Beni yakından takip edenler, aylardır Silivrispor için verdiğim mücadeleyi görmüşlerdir. Bu süreçte haklı olduğum kadar haksız bulunduğum konular da olmuştur.
Esas amacım, Silivrispor'un iyiliği ve kulübün geleceğinin garanti altına alınmasıdır.
Zaman zaman aşırıya kaçan eleştirilerim olmuştur; bu da Silivrispor'u kendi ailem gibi görmemden kaynaklanmaktadır.
Kulüplerin hangi şartlarda bu noktalara geldiğini ve yöneticilerin yaşadığı zorlukları çok iyi bilen bir gazeteci olarak, yazdıklarımın anlayışla karşılanmasını bekliyorum.
Silivrispor'un geçtiğimiz sezon hangi bütçelerle, hangi kampanyalarla Play Off oynadığını ve 2. Lig'in kapısından döndüğünü biliyorum.
Silivrispor'un 10 katı bütçelerle ligde zor tutunan takımların yanında yakaladığı bu başarı, tamamen bir peri masalıdır. Bu peri masalının kahramanı ise Kulüp Başkanı Nuri Çolakoğlu'dur. Onun gibi değerler kolay yetişmiyor. Bizler ne kadar eleştirsek de Çolakoğlu ve fedakâr ekibinin değerini bilmek zorundayız.
Geçtiğimiz sezon bu başarıyı hangi şartlar altında yakalandığını en iyi bilenlerdenim. Aylarca süren kampanyalar için verdiğim çabalar bunun göstergesidir.
Dolayısıyla artık eleştirme değil, destek olma zamanı.
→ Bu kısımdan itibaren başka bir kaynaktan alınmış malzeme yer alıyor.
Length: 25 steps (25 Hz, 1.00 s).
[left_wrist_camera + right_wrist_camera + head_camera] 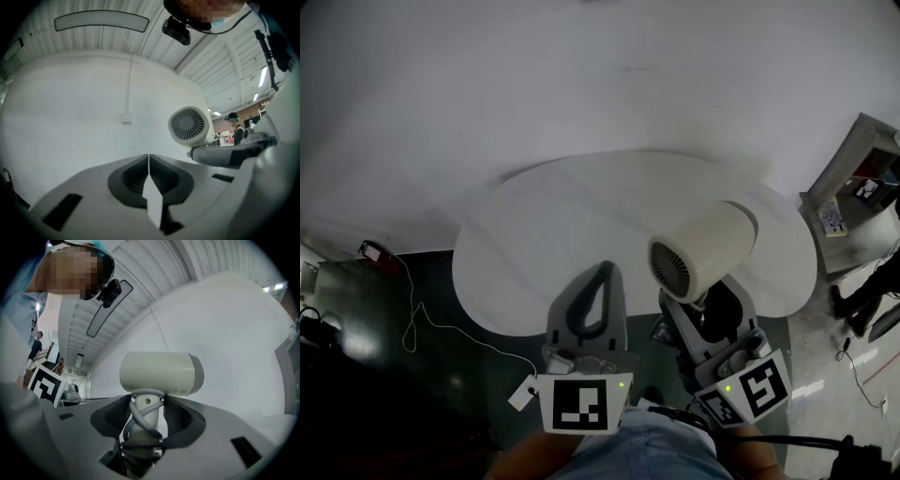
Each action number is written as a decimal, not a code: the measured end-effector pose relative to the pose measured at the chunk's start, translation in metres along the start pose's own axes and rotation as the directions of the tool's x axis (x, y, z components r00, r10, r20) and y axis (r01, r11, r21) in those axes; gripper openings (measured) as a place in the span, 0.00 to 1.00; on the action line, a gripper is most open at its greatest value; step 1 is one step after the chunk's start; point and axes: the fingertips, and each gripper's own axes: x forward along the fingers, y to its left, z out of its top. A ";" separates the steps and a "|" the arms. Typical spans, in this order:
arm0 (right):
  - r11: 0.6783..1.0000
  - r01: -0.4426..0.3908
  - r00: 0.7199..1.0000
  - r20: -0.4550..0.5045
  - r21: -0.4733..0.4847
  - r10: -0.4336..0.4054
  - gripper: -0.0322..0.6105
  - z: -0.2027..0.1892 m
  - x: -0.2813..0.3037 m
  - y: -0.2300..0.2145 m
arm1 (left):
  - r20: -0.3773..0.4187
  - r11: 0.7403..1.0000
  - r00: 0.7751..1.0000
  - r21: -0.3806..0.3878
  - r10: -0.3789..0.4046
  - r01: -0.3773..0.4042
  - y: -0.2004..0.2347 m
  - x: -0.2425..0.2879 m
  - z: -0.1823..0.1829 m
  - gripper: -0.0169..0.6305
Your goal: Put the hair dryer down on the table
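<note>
A cream hair dryer hangs above the near right part of the round white table, its grilled rear end facing me. My right gripper is shut on its handle, which has its cord wound round it. In the right gripper view the dryer's barrel lies crosswise above the jaws. The left gripper is shut with nothing in it, held over the table's near edge just left of the dryer.
A white cable with a small plug runs over the dark floor at the left. A grey cabinet stands at the right, with a person's legs beside it. A white wall lies behind the table.
</note>
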 end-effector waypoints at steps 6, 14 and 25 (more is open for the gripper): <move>0.999 -0.022 0.999 -0.026 0.024 0.023 0.40 -0.023 0.065 -0.007 | -0.007 1.000 1.000 -0.011 0.004 -0.004 0.048 0.046 -0.008 0.05; 1.000 -0.007 1.000 -0.014 0.004 0.007 0.40 -0.023 0.134 -0.020 | 0.016 1.000 1.000 -0.001 -0.017 0.017 0.096 0.098 -0.001 0.05; 0.999 0.042 0.997 -0.060 0.001 -0.042 0.40 -0.033 0.179 -0.060 | -0.023 0.995 0.995 -0.026 -0.093 0.093 0.106 0.165 -0.013 0.05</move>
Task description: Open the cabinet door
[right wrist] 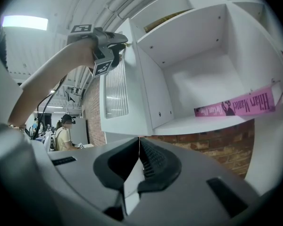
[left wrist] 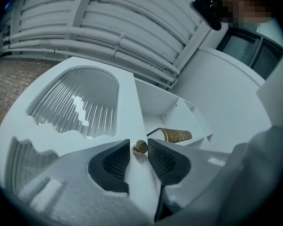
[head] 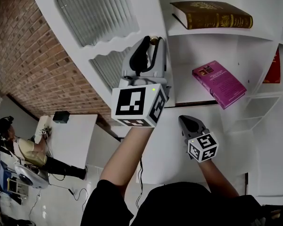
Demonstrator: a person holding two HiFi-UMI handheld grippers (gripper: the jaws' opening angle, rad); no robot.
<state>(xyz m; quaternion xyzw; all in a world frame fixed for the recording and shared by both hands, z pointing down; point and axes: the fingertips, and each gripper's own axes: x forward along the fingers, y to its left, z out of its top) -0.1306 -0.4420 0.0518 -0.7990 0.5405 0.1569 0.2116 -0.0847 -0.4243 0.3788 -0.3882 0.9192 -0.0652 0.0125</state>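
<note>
The white cabinet door (head: 146, 13) with ribbed glass panes (head: 92, 11) stands swung out from the shelves. Its small brass knob (left wrist: 140, 147) sits on the door's edge between the tips of my left gripper (left wrist: 139, 145); the jaws stand apart around it and the pads do not press on it. In the head view the left gripper (head: 151, 43) reaches up to the knob (head: 154, 40). My right gripper (head: 191, 126) hangs lower, in front of the shelves, shut with nothing in it. The right gripper view shows its jaws (right wrist: 139, 143) shut and the door (right wrist: 115, 93) beyond.
A brown book (head: 212, 15) lies on the upper shelf, a pink book (head: 219, 84) on the shelf below, a red book (head: 273, 69) at the far right. A brick wall (head: 33, 65) is left of the cabinet. A person (head: 23, 149) sits by a white table (head: 70, 140).
</note>
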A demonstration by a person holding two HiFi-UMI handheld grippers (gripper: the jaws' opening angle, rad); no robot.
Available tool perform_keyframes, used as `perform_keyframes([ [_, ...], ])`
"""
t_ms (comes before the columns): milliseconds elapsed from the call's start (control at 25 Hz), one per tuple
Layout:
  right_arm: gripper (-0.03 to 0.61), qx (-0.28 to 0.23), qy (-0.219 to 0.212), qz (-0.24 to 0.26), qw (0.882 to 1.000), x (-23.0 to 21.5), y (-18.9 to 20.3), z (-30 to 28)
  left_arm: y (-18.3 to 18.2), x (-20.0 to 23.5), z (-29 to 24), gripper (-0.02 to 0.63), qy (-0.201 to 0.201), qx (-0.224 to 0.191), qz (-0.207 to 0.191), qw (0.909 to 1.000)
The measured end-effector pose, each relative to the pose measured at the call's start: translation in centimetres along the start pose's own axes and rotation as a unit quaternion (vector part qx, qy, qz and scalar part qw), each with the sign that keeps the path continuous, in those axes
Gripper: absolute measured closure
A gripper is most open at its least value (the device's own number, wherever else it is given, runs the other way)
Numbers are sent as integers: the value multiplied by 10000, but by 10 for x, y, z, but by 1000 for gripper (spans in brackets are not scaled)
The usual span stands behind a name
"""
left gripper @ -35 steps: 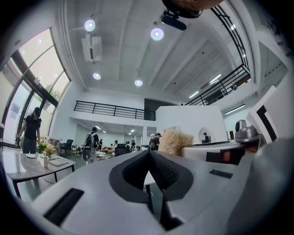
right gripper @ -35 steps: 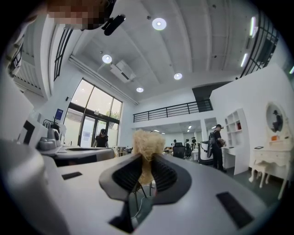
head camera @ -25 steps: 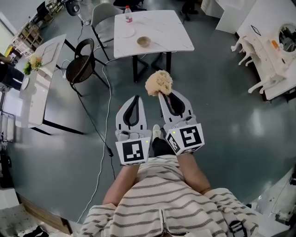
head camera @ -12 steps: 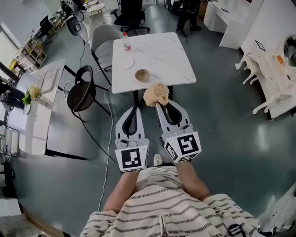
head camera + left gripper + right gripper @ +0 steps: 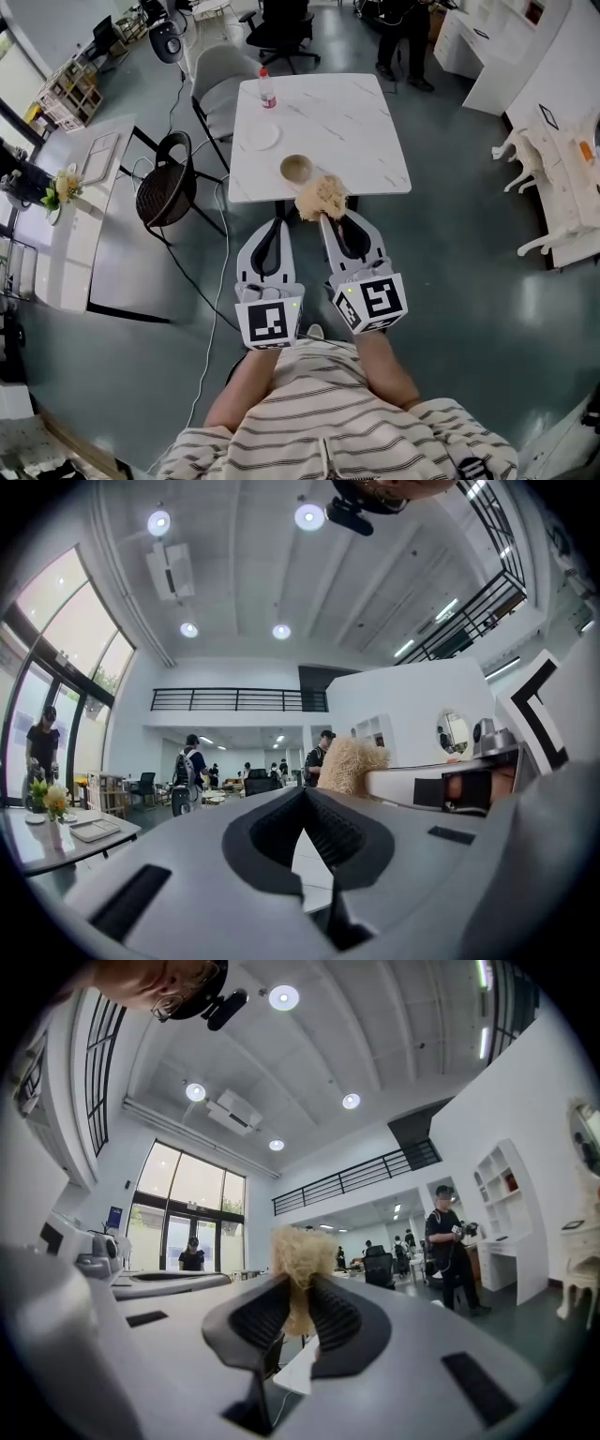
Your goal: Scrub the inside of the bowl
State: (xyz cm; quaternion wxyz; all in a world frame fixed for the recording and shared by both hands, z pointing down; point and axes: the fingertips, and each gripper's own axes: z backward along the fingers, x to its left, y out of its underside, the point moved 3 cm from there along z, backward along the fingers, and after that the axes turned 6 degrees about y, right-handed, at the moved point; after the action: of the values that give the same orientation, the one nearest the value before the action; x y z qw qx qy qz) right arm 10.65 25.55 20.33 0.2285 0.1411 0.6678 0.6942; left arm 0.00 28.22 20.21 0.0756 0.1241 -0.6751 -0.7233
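A: Where's the bowl [image 5: 296, 169]?

B: On the white bench [image 5: 361, 122], close to its near edge and a little left of the middle. It sits upright and looks empty. A plate [image 5: 262, 137] lies just beyond it to the left, and a bottle [image 5: 267, 89] stands near the far left corner.

A: And the tools?

B: The right hand-held gripper [image 5: 324, 216] is pinching a tan, fibrous scrubber [image 5: 322, 196] by its lower part, so the bushy top sticks out past the jaw tips. I'd say that grip leaves the working end free to reach into the bowl. The left hand-held gripper [image 5: 272, 225] has its jaws pressed together with nothing between them.

A: Is either one touching the bowl?

B: No. Both are held out in front of the person, side by side and pointing roughly level toward the bench. In the head view the scrubber overlaps the bench's near edge, just right of the bowl. I can't tell how high it is above the top.

A: So the scrubbing hasn't begun?

B: I judge not, since the bowl is untouched. The next move is probably to bring the scrubber down into it. The left one is free and could open to steady the rim. A light bowl that near an edge might skid or tip under scrubbing.
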Motion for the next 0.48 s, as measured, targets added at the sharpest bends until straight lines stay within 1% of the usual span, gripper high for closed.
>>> perform_keyframes([
  [160, 511, 77, -11, 21, 10000, -10, 8, -41, 12, 23, -33, 607, -24, 73, 82, 9999],
  [320, 511, 182, -30, 21, 9998, -15, 10, -88, 16, 54, -69, 607, -48, 125, 176, 9998],
  [480, 511, 219, 19, 48, 9997, -16, 8, -129, 21, 83, -103, 607, 29, 173, 262, 9995],
])
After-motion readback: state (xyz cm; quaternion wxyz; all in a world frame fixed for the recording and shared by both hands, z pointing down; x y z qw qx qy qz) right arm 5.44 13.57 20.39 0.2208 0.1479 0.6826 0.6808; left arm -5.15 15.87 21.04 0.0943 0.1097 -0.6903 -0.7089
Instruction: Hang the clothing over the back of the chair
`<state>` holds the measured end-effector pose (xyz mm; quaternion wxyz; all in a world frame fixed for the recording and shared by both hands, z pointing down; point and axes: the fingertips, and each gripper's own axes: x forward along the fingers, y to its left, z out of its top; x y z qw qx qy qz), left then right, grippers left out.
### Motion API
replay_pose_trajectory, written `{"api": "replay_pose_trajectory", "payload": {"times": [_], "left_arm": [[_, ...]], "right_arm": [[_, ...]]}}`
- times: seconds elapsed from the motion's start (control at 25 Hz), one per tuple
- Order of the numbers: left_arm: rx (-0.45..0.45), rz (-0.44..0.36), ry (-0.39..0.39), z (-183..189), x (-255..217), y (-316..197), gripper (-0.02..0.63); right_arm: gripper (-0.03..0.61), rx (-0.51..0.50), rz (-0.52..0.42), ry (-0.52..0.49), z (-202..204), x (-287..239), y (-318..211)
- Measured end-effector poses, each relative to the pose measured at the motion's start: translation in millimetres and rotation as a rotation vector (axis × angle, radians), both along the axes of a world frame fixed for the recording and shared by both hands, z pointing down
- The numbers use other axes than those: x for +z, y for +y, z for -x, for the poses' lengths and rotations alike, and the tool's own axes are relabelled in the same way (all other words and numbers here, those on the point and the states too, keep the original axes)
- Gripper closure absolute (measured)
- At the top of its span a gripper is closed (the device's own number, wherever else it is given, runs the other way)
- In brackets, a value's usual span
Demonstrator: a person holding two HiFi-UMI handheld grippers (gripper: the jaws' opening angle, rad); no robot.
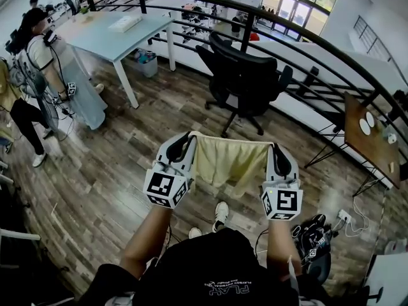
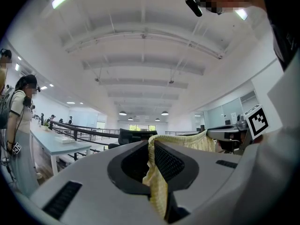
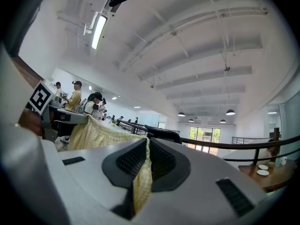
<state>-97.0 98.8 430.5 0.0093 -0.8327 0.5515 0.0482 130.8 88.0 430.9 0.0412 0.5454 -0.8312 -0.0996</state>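
— While both grippers point level, where does the cloth sit?

— Cloth [image 1: 229,161], pale yellow, strung between them at frame centre in the head view. Left gripper [image 1: 183,142] is clamped on its upper left corner, right gripper [image 1: 276,153] on its upper right corner. Top edge runs taut from one to the other. The rest hangs slack below it.

— Jaws checked close up?

— Yes. Left gripper view: pads pinched on a fold of yellow fabric, which drops down out of the jaws and also runs off toward the right of the frame. Right gripper view: same grip, with the fabric running off toward the left.

— Chair?

— Chair [image 1: 245,81], black, on castors, upper centre of the head view. It is above the cloth in the frame and well apart from it. Both gripper views show it low at mid-frame, just past the jaws.

— What lies in between?

— Wood floor [image 1: 95,171] only. White shoes [image 1: 221,212] show just under the cloth's hem.

— Surroundings?

— Black railing [image 1: 287,27] curves across the top of the frame behind the chair. Pale blue table [image 1: 115,34] at upper left, with a person [image 1: 38,56] standing near it at the left edge. Wooden table [image 1: 373,148] at the right edge, carrying white dishes. Dark gear and cables [image 1: 315,238] on the floor at lower right.
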Motion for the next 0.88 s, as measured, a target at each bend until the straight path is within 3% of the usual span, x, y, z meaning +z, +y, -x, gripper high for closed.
{"api": "replay_pose_trajectory", "payload": {"times": [0.64,0.88], "left_arm": [[-0.089,-0.012,0.003,-12.3,-13.8,-93.1,0.566],[-0.109,0.001,-0.032,-24.4,-13.6,-131.9,0.566]], "right_arm": [[0.543,-0.098,-0.029,-0.037,-5.9,-9.9,-112.4],[0.543,-0.123,-0.042,-0.041,-18.2,-12.0,-152.3]]}}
Geçtiğimiz sezon minimum bütçeyle bu başarıları elde eden Nuri Çolakoğlu ve ekibinin, bu sene oluşturulan ve sunulan bütçelerle daha iyisini yapacaklarına inanıyorum.
Eleştiri haklarımı saklı tutmak kaydıyla, Silivrispor'a bugüne kadar verdiğim desteğin bundan sonra da menfaatsiz bir Silivrispor aşkıyla devam edeceğini belirtmek istiyorum.
Yaşasın Silivrispor!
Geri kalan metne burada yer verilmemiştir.